At the age of 62, Etta’s mitral valve regurgitation has reached severe status. That said, Etta will be having mitral valve repair surgery in three weeks. In her last email to me, Etta raised an interesting question. Etta asked, “Adam – Do I really need full-time help after open heart surgery?”

This question really brings back memories from my early, early, early recovery from aortic valve replacement surgery. My family and support group was insistent that I was not home alone for the first two weeks after open heart surgery. We even created a detailed Microsoft Excel Spreadsheet that highlighted which days my mom, sister, brother, dad and Robyn (my wife) were responsible for me.

Adam's Patient Support Group
Some Of My Full-Time Help
Jerry (Dad), Donna (Mom), Doug (Brother)
Judie, Al, Monica (Sister)

I have to admit… That was a very smart move of my friends and family. Having full-time help was the best!!!

My support group was there to help me with the ‘little’ and ‘big’ challenges of early open heart surgery recovery when broken sternum pain is common:

  • Getting in-and-out of bed
  • Taking a shower
  • Opening up a twist-cap bottle
  • Tying my shoelaces
  • Going to the pharmacy
  • Making breakfast, lunch and dinner

As you can tell, I encourage lots of support group help following heart surgery. Plus, my family and friends had a unique type of fun spending time together as I began my healing.

However, I’m curious to know if YOU have any thoughts for Etta. Can you help her out?

Keep on tickin!

Adam Pick
Written by Adam Pick

Adam Pick is a patient, author of The Patient's Guide To Heart Valve Surgery and the founder of HeartValveSurgery.com.

To learn how Adam has helped millions of people with heart valve disease, watch Adam's video, subscribe to his free newsletter, or visit his Facebook, or Twitter pages.

  • John C. Bolling

    I had Minimally invasive surgery for the same problem you are having yours for April 29.They went under the breast with a small incision.

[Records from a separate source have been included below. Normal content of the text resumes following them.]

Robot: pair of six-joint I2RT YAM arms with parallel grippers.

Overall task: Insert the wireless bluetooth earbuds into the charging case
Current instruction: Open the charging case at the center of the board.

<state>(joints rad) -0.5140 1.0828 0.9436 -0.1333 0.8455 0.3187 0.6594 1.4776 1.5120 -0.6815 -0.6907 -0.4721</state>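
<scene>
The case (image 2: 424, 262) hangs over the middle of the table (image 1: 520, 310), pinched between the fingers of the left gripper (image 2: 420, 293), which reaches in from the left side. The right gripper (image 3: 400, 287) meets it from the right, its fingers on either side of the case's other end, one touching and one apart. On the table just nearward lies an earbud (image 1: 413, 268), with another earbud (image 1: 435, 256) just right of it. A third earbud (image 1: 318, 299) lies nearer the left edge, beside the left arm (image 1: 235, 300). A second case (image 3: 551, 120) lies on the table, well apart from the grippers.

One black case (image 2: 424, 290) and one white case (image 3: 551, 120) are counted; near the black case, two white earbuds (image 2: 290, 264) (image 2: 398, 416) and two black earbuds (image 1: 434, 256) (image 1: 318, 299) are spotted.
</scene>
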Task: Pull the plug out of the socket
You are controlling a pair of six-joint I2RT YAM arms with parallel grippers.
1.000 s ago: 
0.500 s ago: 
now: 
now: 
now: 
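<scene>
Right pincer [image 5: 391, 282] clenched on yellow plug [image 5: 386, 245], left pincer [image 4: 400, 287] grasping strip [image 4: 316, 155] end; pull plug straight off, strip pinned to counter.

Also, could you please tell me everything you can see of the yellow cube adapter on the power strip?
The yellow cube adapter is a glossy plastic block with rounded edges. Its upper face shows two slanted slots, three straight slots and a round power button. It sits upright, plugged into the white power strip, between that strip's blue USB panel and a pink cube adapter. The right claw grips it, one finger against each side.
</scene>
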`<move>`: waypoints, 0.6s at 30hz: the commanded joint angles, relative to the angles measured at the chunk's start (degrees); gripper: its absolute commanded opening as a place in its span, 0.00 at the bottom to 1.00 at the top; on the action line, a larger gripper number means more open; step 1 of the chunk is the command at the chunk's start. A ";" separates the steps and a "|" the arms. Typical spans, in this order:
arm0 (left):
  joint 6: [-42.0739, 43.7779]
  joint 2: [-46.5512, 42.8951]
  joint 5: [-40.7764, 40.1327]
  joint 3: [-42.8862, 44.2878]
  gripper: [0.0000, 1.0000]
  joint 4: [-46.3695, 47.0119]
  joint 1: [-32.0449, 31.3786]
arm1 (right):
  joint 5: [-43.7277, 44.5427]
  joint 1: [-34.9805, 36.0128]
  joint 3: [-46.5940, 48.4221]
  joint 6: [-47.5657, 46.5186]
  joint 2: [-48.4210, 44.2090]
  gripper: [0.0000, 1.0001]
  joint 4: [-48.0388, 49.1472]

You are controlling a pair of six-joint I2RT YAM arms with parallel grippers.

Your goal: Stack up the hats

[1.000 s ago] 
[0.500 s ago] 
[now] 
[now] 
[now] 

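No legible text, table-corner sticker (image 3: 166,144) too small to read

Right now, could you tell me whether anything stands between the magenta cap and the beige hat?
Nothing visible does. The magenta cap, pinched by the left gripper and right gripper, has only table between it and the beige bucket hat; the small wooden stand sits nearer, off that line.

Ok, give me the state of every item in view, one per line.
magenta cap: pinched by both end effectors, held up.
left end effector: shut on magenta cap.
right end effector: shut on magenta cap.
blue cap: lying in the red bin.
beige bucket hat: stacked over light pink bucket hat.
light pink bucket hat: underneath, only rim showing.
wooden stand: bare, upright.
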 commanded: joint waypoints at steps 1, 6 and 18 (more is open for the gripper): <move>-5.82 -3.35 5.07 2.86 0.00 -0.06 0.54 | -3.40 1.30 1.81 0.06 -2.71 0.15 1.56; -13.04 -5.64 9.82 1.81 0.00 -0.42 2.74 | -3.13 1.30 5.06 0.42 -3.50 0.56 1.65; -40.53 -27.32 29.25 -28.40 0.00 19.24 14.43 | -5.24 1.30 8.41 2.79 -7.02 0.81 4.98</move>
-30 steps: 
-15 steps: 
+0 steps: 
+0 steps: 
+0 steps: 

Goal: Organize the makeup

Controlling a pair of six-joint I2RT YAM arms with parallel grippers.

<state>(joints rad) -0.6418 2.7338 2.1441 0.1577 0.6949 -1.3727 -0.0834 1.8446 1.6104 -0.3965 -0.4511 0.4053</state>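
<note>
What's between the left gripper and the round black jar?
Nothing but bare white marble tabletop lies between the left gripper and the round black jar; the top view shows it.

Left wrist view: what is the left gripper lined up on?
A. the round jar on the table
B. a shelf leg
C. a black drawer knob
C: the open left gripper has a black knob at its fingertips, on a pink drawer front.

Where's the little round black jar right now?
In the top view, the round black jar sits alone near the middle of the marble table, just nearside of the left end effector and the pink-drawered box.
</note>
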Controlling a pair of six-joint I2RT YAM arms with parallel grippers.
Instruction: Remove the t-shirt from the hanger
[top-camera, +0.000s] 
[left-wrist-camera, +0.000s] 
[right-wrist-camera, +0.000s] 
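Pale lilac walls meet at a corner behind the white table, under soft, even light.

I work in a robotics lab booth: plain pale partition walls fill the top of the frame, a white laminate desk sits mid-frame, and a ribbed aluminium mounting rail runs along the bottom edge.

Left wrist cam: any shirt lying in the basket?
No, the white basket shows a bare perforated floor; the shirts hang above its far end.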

With this surgery I could have taken care of myself with not much problem if I had needed to. For full frontal open heart I would think you would need help. John

  • Rosemary Geraci

    I wouldn’t even consider going home “alone” for the first three weeks. My husband was a hero during that time for me. We didn’t have anyone else to help, although our Church family brought in meals during that time. I couldn’t lift my arms long enough to do make up, wash my hair–I was almost totally dependent on him. I did have home health, but they only came once a week to check my vital signs and small things like that for six weeks.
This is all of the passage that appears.